新たに発見された脆弱性を特定するためのプロセスを確立する(インターネット上で無料で入手可能な警告サービスに加入するなど)。新たな脆弱性の問題に対処するために、PCI DSS 要件2.2で要求されているとおりに構成基準を更新する。
PCI DSS 要件6.2 を満たす上での具体的な手続き(テスト手順)は、以下のようになります。

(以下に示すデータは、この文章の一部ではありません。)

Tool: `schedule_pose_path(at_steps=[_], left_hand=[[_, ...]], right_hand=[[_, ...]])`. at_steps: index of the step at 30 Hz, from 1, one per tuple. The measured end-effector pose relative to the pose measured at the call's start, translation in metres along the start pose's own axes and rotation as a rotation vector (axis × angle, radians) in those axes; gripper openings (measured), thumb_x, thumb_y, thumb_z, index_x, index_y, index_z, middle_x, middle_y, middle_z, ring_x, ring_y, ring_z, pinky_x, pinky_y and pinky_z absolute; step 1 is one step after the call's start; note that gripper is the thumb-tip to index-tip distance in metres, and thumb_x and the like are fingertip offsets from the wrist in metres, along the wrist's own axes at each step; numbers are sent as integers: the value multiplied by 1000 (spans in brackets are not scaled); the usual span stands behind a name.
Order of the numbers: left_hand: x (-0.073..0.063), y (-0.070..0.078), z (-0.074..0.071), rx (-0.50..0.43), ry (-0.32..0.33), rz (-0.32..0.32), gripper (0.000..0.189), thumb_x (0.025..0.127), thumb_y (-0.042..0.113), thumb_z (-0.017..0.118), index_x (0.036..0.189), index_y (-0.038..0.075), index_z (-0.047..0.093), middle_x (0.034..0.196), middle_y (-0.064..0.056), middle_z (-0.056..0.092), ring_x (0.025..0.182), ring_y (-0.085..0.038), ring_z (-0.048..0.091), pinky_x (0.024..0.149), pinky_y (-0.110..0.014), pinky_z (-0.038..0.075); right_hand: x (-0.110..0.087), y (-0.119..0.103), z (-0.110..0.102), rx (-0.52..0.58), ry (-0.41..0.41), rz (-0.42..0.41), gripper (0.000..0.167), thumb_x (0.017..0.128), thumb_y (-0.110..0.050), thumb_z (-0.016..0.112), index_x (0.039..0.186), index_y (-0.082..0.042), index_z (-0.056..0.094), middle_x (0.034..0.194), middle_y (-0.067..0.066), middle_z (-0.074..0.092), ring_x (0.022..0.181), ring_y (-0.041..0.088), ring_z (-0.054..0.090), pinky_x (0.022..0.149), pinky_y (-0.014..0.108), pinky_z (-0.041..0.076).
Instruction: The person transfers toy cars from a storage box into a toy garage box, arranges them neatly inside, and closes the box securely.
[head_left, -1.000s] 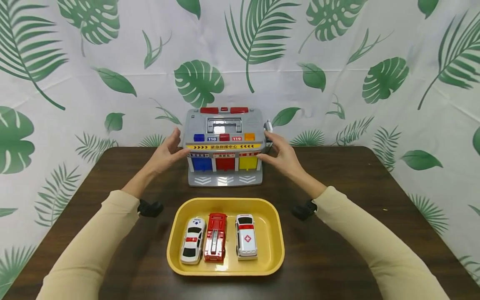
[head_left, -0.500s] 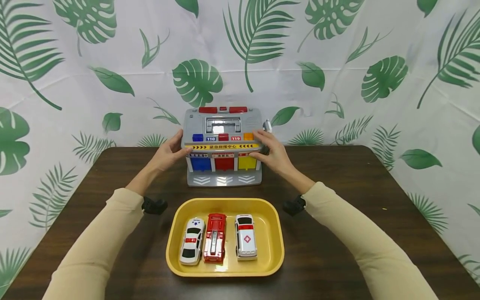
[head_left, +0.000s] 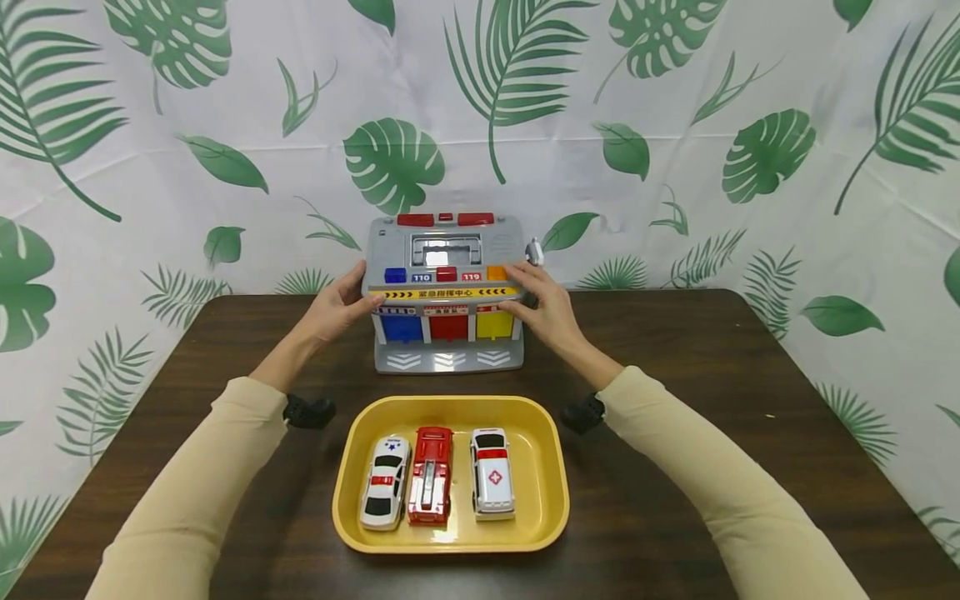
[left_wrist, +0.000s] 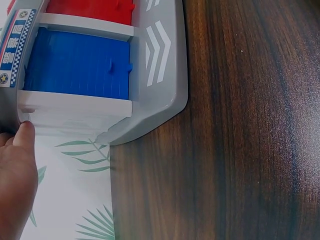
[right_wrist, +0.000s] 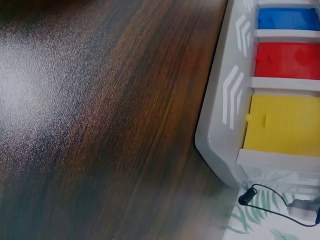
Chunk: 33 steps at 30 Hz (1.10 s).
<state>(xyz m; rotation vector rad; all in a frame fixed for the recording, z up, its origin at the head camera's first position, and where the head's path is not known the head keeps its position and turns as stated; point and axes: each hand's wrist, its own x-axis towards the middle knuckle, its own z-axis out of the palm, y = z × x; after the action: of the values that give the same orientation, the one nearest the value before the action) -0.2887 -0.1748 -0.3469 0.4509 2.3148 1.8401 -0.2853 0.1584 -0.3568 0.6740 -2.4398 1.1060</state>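
Observation:
In the head view a grey toy garage [head_left: 447, 361] stands at the back of the table, with blue, red and yellow doors down. My left hand [head_left: 330, 308] grips its left end, thumb at the front edge; the thumb [left_wrist: 22, 145] also shows in the left wrist view. At the right end, my right hand [head_left: 546, 308] holds the front ledge, fingertips at the orange button [head_left: 497, 272] and thumb below, near the top of the yellow door [right_wrist: 285, 122]. The right wrist view does not show the right fingers.
A yellow tray [head_left: 543, 546] in front holds a white police car [head_left: 386, 483], a red fire truck [head_left: 431, 475] and a white ambulance [head_left: 492, 475]. A small grey piece [right_wrist: 302, 207] on a black cord hangs at the garage's right. A leaf-print cloth [head_left: 300, 192] is behind.
My right hand has moved left from the garage's right end onto the ledge by the orange button. My left hand has closed in slightly on the left end. Doors and cars are unchanged.

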Motion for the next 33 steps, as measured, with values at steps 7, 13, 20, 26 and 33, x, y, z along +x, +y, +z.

この中で、「新たなセキュリティ脆弱性を特定するためのプロセスが実装」が一連のルーチンワークの核となる部分ですが、これは、SIDfm の機能を利用すると全て対応できるものとなっております。
「新たなセキュリティ脆弱性を特定するためのプロセスに、セキュリティ脆弱性情報に外部ソースを使用すること」に対しては、SIDfmのサービスを PCI DSSセキュリティ対策の実装の中に取り込むことで、今まで散在していたセキュリティホール情報、パッチ情報が一元的に集約化ができるようになります。
また、各セキュリティの脆弱性に対しては、共通脆弱性評価システム CVSS 2.0の情報を元にそのリスク分析を確実に行えるのは、業界で SIDfmサービスのみ(2009年4月現在、当社調べ)となっております。各セキュリティホールに、定量的なリスクの度合い、各脅威に対する影響が実装されていると言うことは、従来不可能であった、パッチ対策の優先順位を適用することができることになり、1ヶ月以内にパッチの適用を行わなければならない対象を絞り込むこともできます。
「システムコンポーネントのソフトウェア」毎に、ソフトウェアの脆弱性の管理、パッチの適用管理を定型的に行う場合、その処理フローが一連の流れとして対処できないため、個々のエンジニアにとっても、それ相当の作業オーバーヘッドが見込まれます。こうした作業は、すべて人件(作業)費に変わり、また、作業の効率も大きく低下しているのが現状でしょう。ここで、そのコストは如何ほどかと考えた場合、単純に見込まれる作業量の人件費相当として見ればよいでしょう。一般的に言っても、複数のエンジニアが同様な作業を行っているとした場合、一年間に数百万円相当のコストが費やされているに等しいと思われます。
SIDfmサービスを活用すれば、これが、安価にこうした作業のほとんどを半自動化することが可能です。SIDfmのライセンスには、組織の複数のエンジニアや管理者が利用し、情報を共有できる SIDfm Group/Biz等のライセンスもあるため、例えば、クレジットカード関係の企業組織へのシステム保守を主に行っている会社においては、このグループ・ライセンスをご利用いただいております。